ASSIGNMENT
Beginning at the line that contains "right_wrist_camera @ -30" and finishing at the line that contains "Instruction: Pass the", output the data below exactly. Include both end lines and no pictures.

--

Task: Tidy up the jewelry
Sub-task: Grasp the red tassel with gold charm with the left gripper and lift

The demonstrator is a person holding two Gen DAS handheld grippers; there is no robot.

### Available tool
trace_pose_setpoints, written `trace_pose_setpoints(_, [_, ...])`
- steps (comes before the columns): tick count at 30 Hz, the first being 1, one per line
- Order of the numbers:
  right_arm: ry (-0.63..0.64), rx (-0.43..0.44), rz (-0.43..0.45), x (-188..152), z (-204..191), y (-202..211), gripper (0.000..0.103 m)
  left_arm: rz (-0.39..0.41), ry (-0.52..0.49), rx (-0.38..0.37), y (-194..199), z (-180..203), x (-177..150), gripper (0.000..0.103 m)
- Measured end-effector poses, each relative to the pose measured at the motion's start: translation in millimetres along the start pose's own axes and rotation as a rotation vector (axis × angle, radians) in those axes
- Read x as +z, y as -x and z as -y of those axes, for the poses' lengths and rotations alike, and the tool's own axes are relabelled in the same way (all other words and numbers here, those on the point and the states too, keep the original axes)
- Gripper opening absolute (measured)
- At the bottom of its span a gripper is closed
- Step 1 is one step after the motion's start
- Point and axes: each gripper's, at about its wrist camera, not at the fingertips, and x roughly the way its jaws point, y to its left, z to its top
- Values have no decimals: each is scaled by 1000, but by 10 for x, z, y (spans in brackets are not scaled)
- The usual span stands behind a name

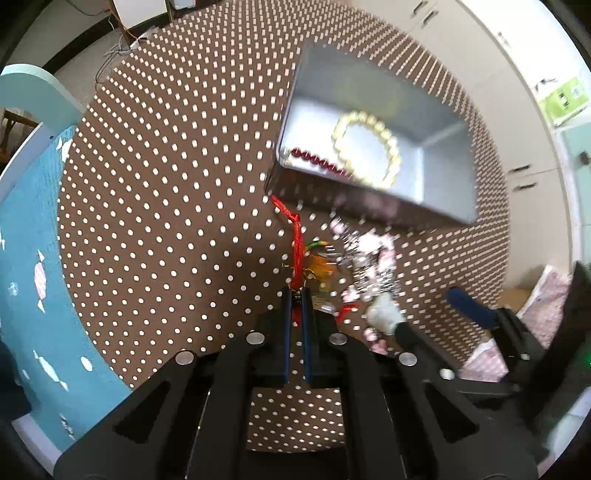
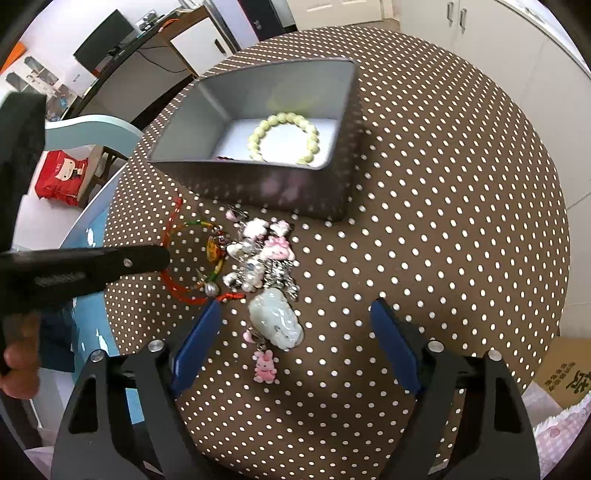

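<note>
My left gripper (image 1: 296, 293) points down at the dotted brown table and is shut on a red cord necklace (image 1: 296, 243). The cord carries an amber pendant (image 2: 211, 245). From the right wrist view this gripper (image 2: 162, 254) comes in from the left over the red cord (image 2: 170, 225). My right gripper (image 2: 297, 306) stands open around a pale jade pendant (image 2: 277, 321) without touching it. A pile of pink charms (image 2: 273, 251) lies just beyond the pendant. The grey tin box (image 2: 258, 184) holds a pale green bead bracelet (image 2: 314, 138) and a red bead bracelet (image 1: 317, 159).
A pink rabbit charm (image 2: 264, 365) lies near the right gripper's base. A blue chair (image 1: 33, 221) stands against the table's left edge. A cardboard box (image 2: 561, 373) sits low on the right. White cabinets (image 2: 480, 33) stand behind. A person's hand (image 2: 18, 365) holds the left gripper.
</note>
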Motion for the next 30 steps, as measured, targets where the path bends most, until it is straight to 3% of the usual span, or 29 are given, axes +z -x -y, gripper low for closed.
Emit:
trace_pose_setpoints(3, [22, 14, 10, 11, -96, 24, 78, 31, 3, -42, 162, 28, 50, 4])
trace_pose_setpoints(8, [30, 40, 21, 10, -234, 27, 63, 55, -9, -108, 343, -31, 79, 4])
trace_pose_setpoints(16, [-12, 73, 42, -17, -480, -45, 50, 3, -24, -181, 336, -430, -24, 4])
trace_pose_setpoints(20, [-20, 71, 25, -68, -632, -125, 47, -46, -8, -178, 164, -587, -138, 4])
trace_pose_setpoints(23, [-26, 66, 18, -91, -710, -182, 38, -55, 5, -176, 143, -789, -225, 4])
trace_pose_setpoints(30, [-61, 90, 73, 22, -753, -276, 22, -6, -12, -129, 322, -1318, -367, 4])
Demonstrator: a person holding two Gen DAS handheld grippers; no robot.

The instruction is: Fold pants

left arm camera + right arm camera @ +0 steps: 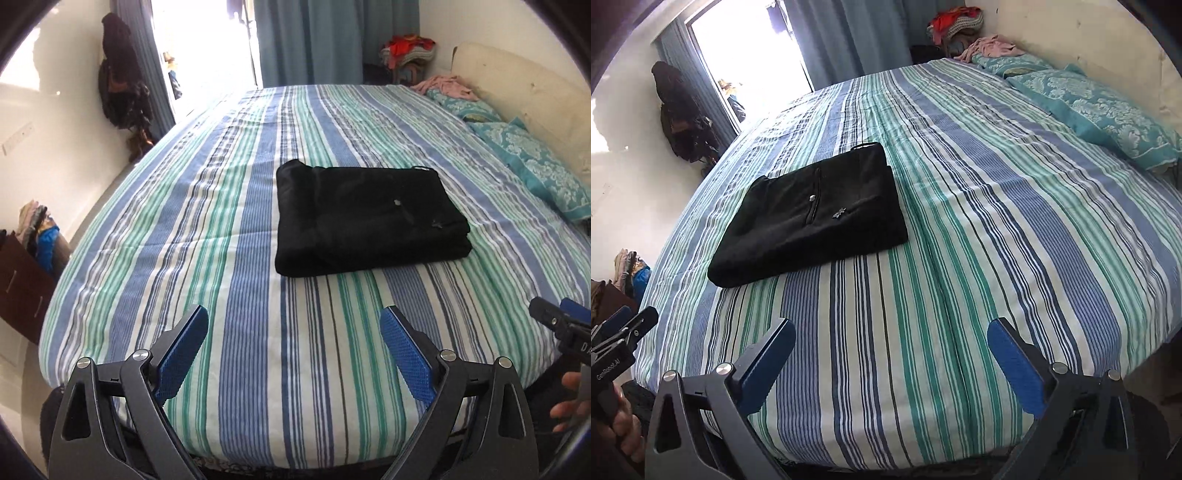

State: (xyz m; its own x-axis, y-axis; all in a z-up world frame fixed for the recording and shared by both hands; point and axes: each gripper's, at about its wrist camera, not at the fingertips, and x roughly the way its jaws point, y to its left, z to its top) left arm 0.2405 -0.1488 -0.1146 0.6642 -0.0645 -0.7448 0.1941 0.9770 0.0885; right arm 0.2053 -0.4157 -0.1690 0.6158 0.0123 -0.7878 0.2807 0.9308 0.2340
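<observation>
Black pants (365,218) lie folded into a flat rectangular stack on the striped bed (221,221). In the right wrist view the pants (812,221) sit to the left of centre. My left gripper (293,350) is open and empty, held above the bed's near edge, well short of the pants. My right gripper (892,360) is open and empty too, near the same edge, to the right of the pants. The right gripper also shows at the right edge of the left wrist view (561,325), and the left gripper at the left edge of the right wrist view (620,336).
Teal patterned pillows (532,166) and a pink cloth (447,86) lie along the cream headboard (517,81) at the right. A pile of clothes (410,51) sits in the far corner. A dark wooden cabinet (22,288) with clothes stands at the left. Dark garments (118,92) hang by the curtained doorway.
</observation>
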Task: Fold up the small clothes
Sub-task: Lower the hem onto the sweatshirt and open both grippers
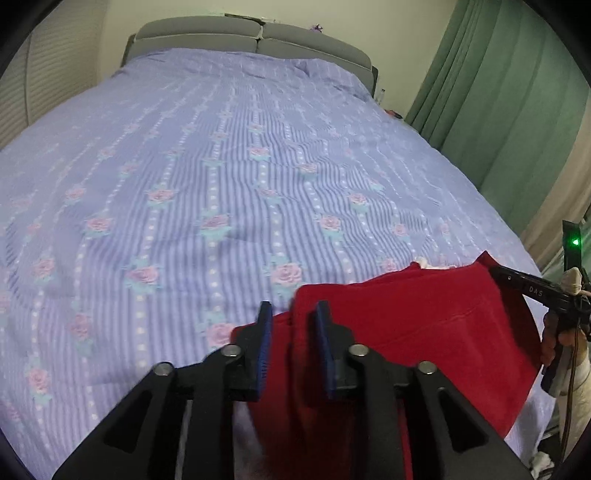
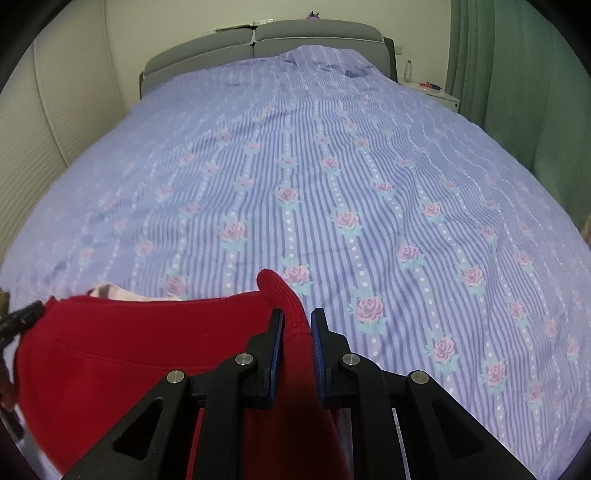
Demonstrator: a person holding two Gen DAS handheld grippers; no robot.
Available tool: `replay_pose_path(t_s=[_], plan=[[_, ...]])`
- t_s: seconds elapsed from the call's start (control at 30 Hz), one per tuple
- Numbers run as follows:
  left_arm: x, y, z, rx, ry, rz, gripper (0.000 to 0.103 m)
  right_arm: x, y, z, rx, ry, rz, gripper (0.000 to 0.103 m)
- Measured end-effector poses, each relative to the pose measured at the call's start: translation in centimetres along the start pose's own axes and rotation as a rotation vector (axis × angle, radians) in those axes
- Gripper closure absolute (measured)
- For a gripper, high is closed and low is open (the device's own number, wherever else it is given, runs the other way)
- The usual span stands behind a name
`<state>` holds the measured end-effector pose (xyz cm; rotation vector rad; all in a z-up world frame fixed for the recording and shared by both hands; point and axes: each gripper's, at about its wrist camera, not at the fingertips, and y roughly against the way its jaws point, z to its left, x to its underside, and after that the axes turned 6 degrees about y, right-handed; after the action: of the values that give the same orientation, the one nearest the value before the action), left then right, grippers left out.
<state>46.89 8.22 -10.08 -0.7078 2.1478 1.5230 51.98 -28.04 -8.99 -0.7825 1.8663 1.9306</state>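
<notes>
Red garment (image 2: pixel 129 350); lilac bedspread (image 2: pixel 332 166) striped in darker violet, with white dots and pink roses on teal leaves. Grey headboard (image 2: pixel 317 35), green curtain (image 1: pixel 498 92). Black grippers with blue pads (image 1: pixel 264 354).

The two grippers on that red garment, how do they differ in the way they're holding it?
The right gripper is clamped shut on a ribbed edge of the red garment, which pokes up past its pads. The left gripper has a wider gap, with red cloth between its pads; whether they press on it I cannot tell. The left sits at the garment's left end, the right at its right end. Both are black with blue pads, above the floral bedspread.
</notes>
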Motion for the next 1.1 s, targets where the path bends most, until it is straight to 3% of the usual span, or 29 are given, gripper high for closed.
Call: replay_pose_path(t_s=[0.07, 0.13, 0.2, 0.3, 0.4, 0.47, 0.6, 0.77, 0.97, 1.1], plan=[[-0.1, 1.1, 0.1, -0.056, -0.008, -0.018, 0.072, 0.0, 0.0, 0.7, 0.024, 0.039, 0.006, 0.086], [-0.4, 2.1, 0.1, -0.156, -0.019, -0.045, 0.053, 0.0, 0.8, 1.3, 0.063, 0.073, -0.011, 0.063], [-0.2, 4.0, 0.2, -0.220, -0.009, -0.071, 0.046, -0.4, 2.3, 1.8, 0.133, 0.081, -0.032, 0.043], [0.6, 6.9, -0.2, -0.225, 0.004, -0.095, 0.037, -0.3, 6.4, 2.8, 0.195, 0.102, -0.132, 0.039], [2.6, 10.8, -0.5, -0.200, 0.036, -0.138, 0.021, 0.5, 10.8, 4.3, 0.225, 0.139, -0.222, 0.030], [4.4, 13.3, -0.3, -0.137, 0.085, -0.157, 0.018, 1.5, 13.6, 5.2, 0.205, 0.157, -0.264, 0.028], [7.8, 14.9, -0.6, -0.071, 0.139, -0.095, 0.014, 3.8, 16.9, 6.5, 0.123, 0.163, -0.279, 0.028], [12.1, 14.2, -1.9, 0.003, 0.202, -0.064, 0.013, 7.3, 18.1, 8.3, 0.027, 0.149, -0.268, 0.028], [15.8, 11.8, -1.6, 0.185, 0.486, -0.030, 0.013, 11.1, 16.8, 10.5, -0.054, 0.122, -0.225, 0.028], [16.1, 10.0, -2.0, 0.191, 0.499, -0.029, 0.013, 12.3, 15.8, 11.2, -0.090, 0.125, -0.196, 0.028]])
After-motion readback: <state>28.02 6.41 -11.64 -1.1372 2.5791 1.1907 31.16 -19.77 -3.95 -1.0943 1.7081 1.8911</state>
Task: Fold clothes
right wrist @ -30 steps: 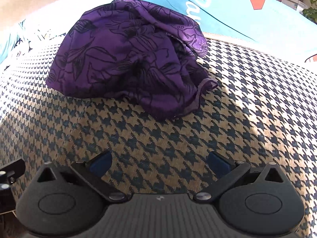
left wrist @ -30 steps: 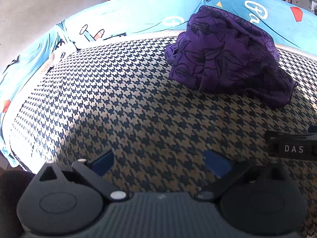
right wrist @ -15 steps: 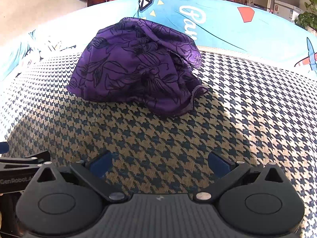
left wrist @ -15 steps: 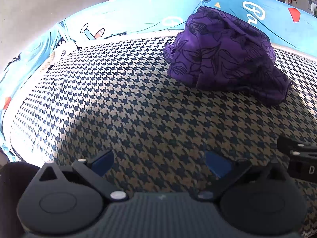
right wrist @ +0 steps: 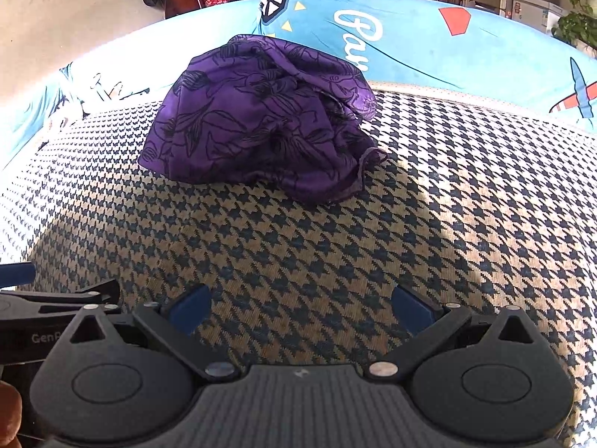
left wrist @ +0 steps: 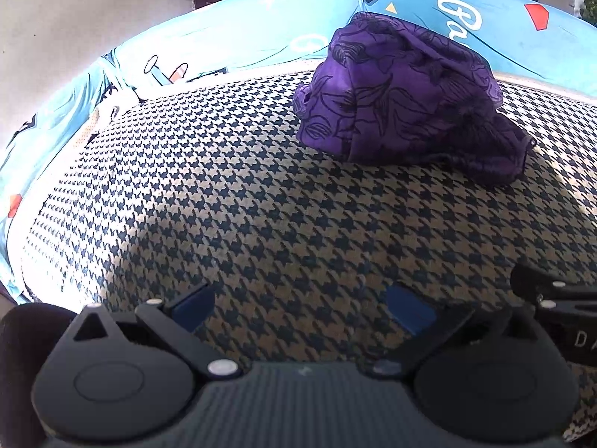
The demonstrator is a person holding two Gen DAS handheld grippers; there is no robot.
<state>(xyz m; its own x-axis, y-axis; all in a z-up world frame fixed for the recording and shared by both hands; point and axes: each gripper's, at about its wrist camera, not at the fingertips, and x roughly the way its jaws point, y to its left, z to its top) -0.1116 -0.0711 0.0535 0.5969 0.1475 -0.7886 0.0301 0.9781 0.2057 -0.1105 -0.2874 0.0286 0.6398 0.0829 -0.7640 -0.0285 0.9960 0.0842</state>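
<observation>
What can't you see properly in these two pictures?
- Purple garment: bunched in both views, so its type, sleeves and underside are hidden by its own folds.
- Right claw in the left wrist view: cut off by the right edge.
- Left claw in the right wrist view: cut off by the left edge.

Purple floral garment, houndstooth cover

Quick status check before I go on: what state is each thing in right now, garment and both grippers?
Purple floral-print garment: crumpled in a heap, unfolded, lying on the houndstooth-patterned cover, not held.
Left gripper: open, empty, above the cover, short of the garment.
Right gripper: open, empty, facing the garment, not touching it.
Houndstooth-patterned cover: spread flat over the blue printed sheet.
</observation>
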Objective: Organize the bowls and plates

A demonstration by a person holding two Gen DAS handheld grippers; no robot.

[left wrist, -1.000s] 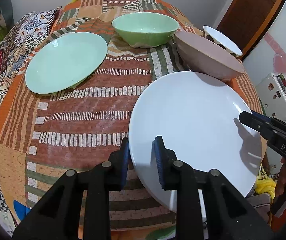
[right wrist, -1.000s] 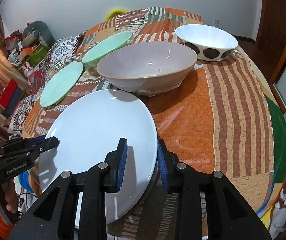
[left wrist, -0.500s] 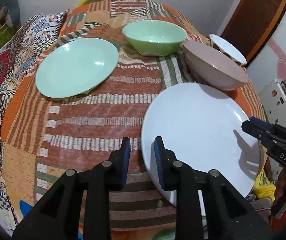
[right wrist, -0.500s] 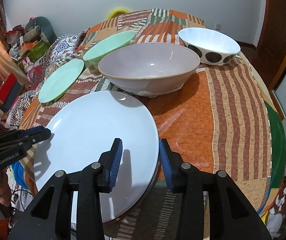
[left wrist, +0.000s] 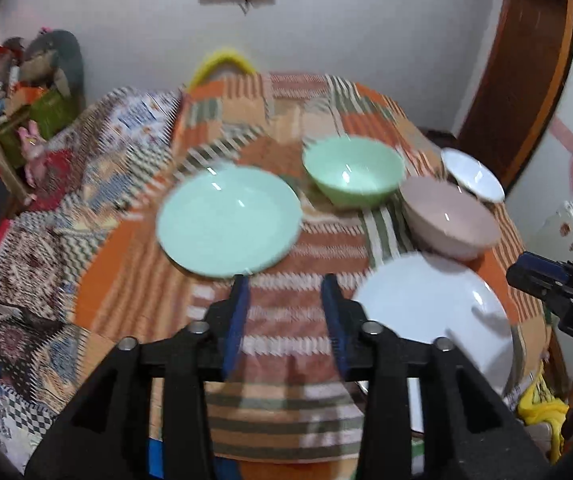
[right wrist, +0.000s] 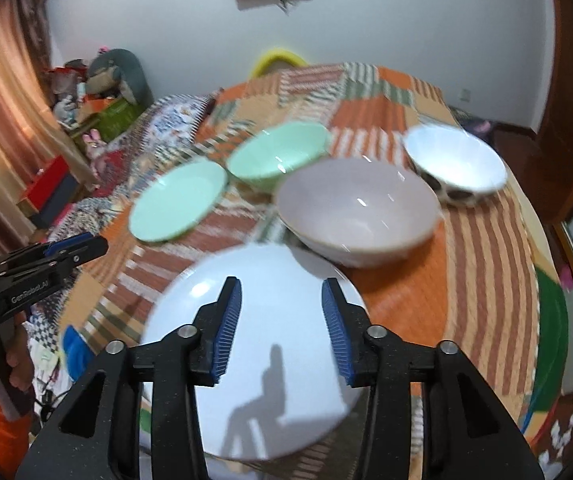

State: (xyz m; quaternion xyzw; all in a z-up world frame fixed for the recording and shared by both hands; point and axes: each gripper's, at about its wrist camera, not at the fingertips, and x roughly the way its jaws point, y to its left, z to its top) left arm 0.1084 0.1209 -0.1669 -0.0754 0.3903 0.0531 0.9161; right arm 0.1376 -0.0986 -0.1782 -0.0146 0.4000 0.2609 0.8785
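Nearest, both jaws opening and empty: left gripper over bare patchwork cloth, right gripper above white plate at near edge. Beyond: mint plate, pink bowl. Farthest: green bowl, spotted bowl.

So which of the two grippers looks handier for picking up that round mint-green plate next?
Probably the left gripper: the round mint-green plate lies just beyond its opening, empty jaws. The right gripper, also opening and empty, hangs over the large round white plate.
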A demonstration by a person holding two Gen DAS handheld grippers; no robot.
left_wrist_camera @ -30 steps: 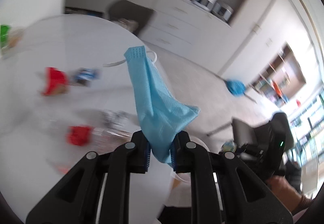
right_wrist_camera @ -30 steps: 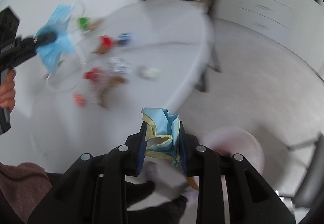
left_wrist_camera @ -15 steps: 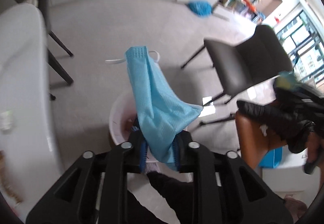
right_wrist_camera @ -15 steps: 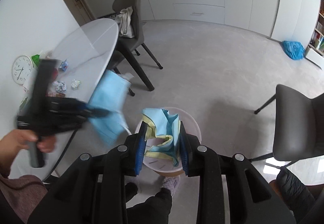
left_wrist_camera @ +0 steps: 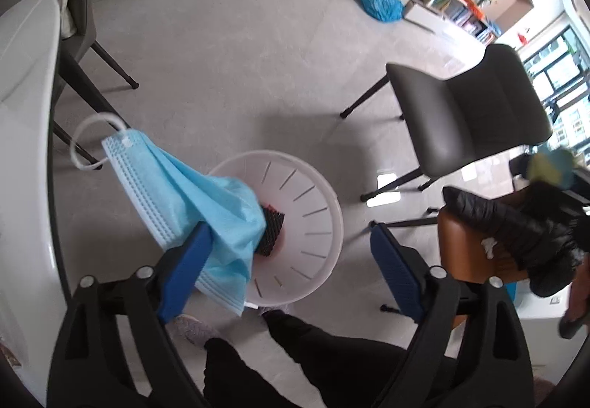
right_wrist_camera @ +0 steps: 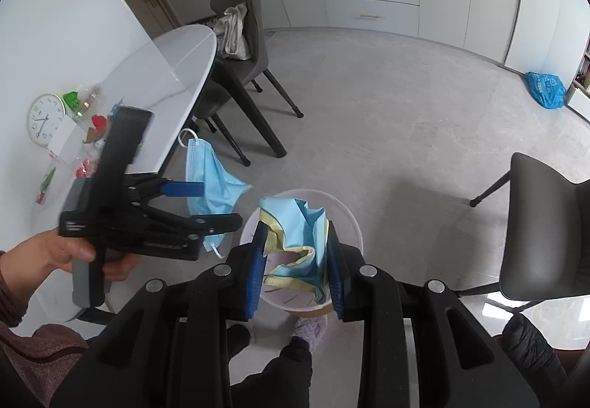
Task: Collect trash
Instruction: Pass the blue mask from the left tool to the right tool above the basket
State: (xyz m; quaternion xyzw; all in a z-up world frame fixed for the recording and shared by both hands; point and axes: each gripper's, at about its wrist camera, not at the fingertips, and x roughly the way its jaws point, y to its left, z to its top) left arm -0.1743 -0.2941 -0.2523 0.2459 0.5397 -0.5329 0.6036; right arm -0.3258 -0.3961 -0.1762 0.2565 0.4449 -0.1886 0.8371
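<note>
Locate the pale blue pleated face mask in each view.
Left wrist view: pale blue pleated face mask left of centre, draped on a blue pad.
Right wrist view: mask left of centre, at the left gripper.
Shared landmark: white slotted bin.

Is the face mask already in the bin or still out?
Still out. The face mask hangs draped on one finger of the opening left gripper, above the bin, not inside it.
</note>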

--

PROBLEM SOLUTION
right_wrist_camera @ -30 steps: 
left_wrist_camera @ -15 steps: 
right_wrist_camera @ -15 steps: 
left_wrist_camera @ +0 steps: 
right_wrist_camera @ +0 steps: 
Task: Collect trash
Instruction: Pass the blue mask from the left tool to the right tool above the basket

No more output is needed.